GTM Mode

To meet different concurrency and consistency requirements, GaussDB provides GTM-Lite and GTM-Free modes. The main difference between GTM-Lite and GTM-Free lies in the pressure of the central transaction management node GTM and the transaction processing process. In GTM-Lite mode, the pressure on the central transaction processing node is reduced, the transaction processing process is further optimized, and the GTM performance and concurrency bottleneck are reduced. In this way, the transaction processing capability is improved to a great extent while ensuring consistency. In GTM-Free mode, the central transaction management node does not participate in transaction management, eliminating the single point of failure and achieving higher transaction processing performance. However, in terms of consistency, all transactions can be completed to ensure external read consistency. Strong consistency read of distributed transactions is not supported. Transaction consistency that depends on query results, such as insert into select * from, is not supported.

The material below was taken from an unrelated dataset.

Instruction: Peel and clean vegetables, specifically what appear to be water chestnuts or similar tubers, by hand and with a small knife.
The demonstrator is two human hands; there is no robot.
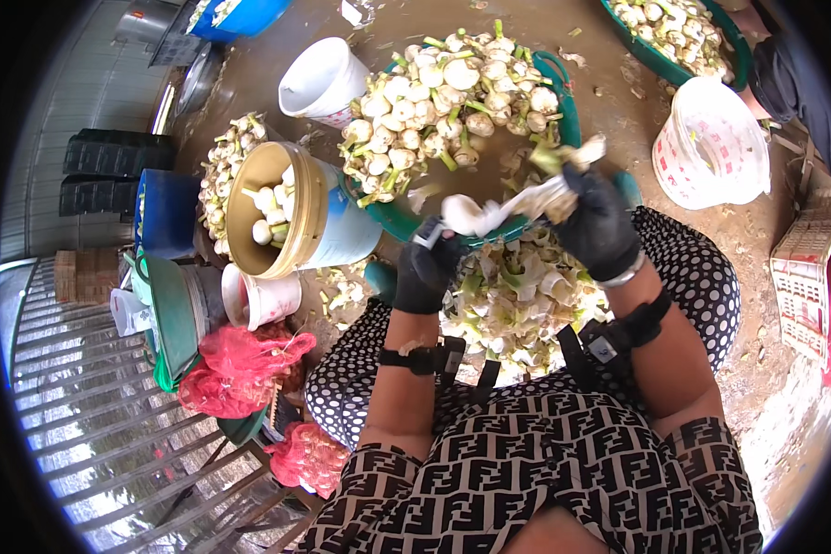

The current version does not support the switchover between the two modes. You are advised to use the default GTM mode during installation. The GTM mode can remain unchanged before and after the upgrade.

The related GUC parameters include enable_gtm_free and gtm_option. You can run the show statement in gsql to query the current GTM mode.

SHOW enable_gtm_free;
SHOW gtm_option;

The method of determining the mode is as follows:

GTM-Lite mode: enable_gtm_free=off and gtm_option=1
GTM-Free mode: enable_gtm_free=on or gtm_option=2

In GTM-Lite mode, GaussDB supports strong consistency and complete syntaxes for distributed transactions. In GTM-Free mode, eventual consistent execution and concurrency control are used for distributed transactions. Therefore, the usage scenarios and methods of some syntaxes are restricted. If the restricted syntaxes are required due to service requirements, refactoring is required based on the understanding of the eventual consistent behavior. The involved restricted syntaxes and refactoring suggestions are as follows:

General principle: Specify a proper distribution key (by using DISTRIBUTE BY) for all user tables.
- You are advised to distribute data evenly.
- You are advised to use the join condition in a query as the distribution key to ensure that the join query does not cause data flow between DNs.
- You are advised to select the primary key of the table as the distribution key.
SELECT:
- During table query, the WHERE condition must contain the equivalent query condition of all distribution keys.
- Do not use subqueries in the SELECT target columns. Otherwise, the plan may fail to be pushed down to DNs for execution, affecting the execution performance.
DML:
By default, cross-node transactions are not supported. If the executed DML statement contains cross-node transactions, an error is reported. There are two scenarios:
1. If a user statement is split into multiple independent statements in the database, the error message "INSERT/UPDATE/DELETE/MERGE contains multiple remote queries under GTM-free mode Unsupport DML two phase commit under gtm free mode. modify your SQL to generate light-proxy or fast-query-shipping plan" is displayed. In this case, you need to modify the statement to execute it on a single node.
  An example is as follows:
  
  insert into t select * from b where b.c = xx;
  
  Assume that the distribution keys of the t and b tables are different, and the WHERE condition filters out only one data record. If enable_stream_operator is disabled, the preceding query is split into two independent statements and executed in serial mode. First, run select * from b where b.c = xx to extract data from a DN to the target record. Then, run the insert into t statement to deliver the extracted target record to another DN to complete the insertion. In GTM-Free mode, the preceding error is reported when such a statement is executed. Similar errors may also be reported for create table as select * from and DELETE, JOIN, and INSERT statements with subqueries.
  
  Refactoring solution: Before statement execution, add the set enable_stream_operator=on command to enable the streaming operator so that service statements can be pushed down for execution.
2. If a user statement is executed on multiple nodes in the database, the error message "Your SQL needs more than one datanode to be involved in" will be displayed. In this case, you are advised to modify the statement so that it can be executed on a single node.
  An example is as follows:
  
  insert into t values(3,3),(1,1);
  
  If (3,3) and (1,1) are distributed on different DNs, the execution of the preceding statement involves two DNs. In GTM-Free mode, the preceding error is reported when such a statement is executed.
  
  Refactoring method: If the preceding statement needs to be executed on multiple nodes, add a hint to the statement to prevent errors. The hint is as follows:
  
  insert /*+ multinode */ into t values(3,3),(1,1);
  
  There are similar constraints on the DELETE and UPDATE statements. You are advised to add the equivalent filtering condition of the distribution key to the WHERE condition in the DELETE and UPDATE statements.
It is recommended that application_type be set to perfect_sharding_type in the JDBC connection string in the development phase. In this way, errors are reported for all SQL statements for cross-node read and write operations, prompting developers to optimize statements as soon as possible.